## Directions
Go through the listing below and repeat it exactly, omitting each picture.

## Data
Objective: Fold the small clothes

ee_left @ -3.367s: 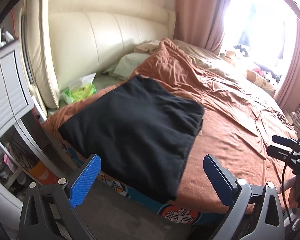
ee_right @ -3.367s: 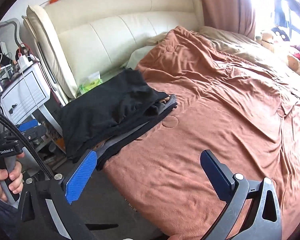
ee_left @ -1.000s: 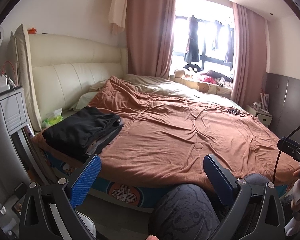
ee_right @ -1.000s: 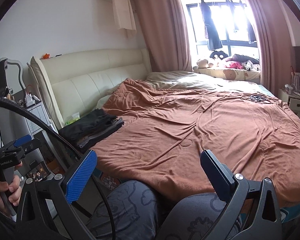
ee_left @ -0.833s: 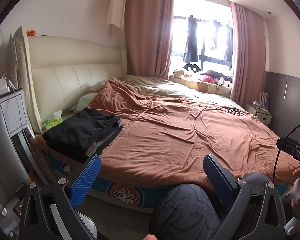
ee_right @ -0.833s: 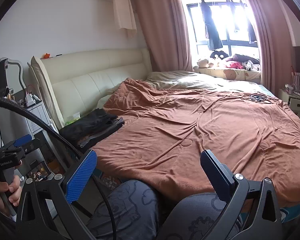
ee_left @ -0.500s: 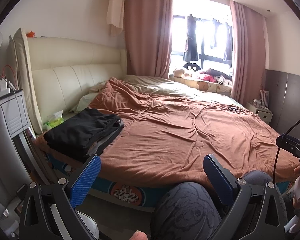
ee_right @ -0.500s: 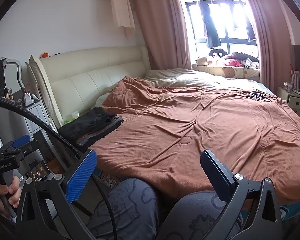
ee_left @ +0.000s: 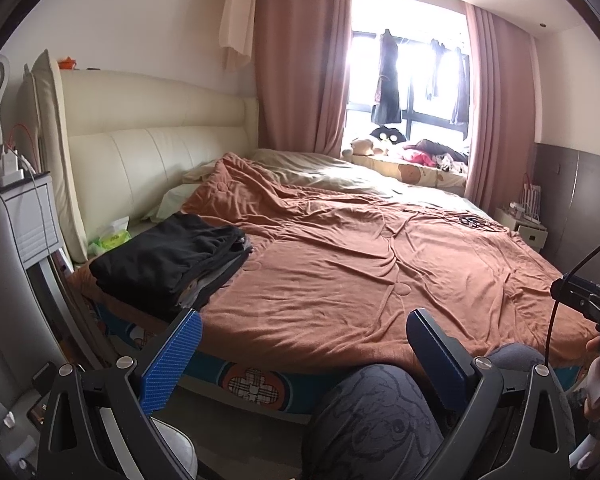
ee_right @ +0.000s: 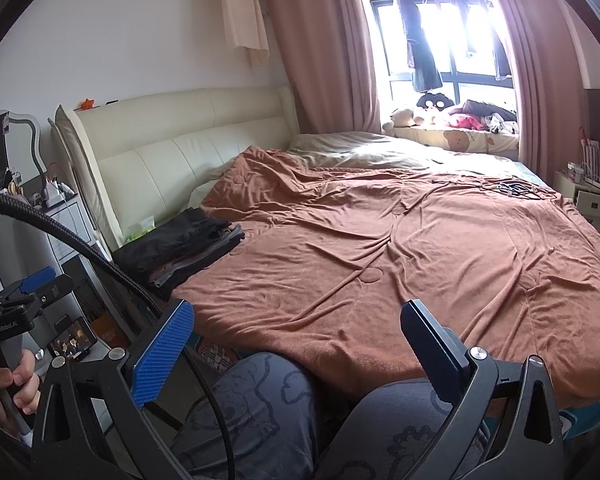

## Solution for this task
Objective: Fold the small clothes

ee_left @ -3.367s: 
ee_right @ -3.367s: 
ee_left @ -1.000s: 
ee_right @ -1.000s: 
ee_left @ -0.833s: 
ee_right @ -0.833s: 
ee_left @ -0.500s: 
ee_right @ -0.500s: 
ee_left @ +0.000s: 
ee_right @ +0.000s: 

The exercise requires no additional answer.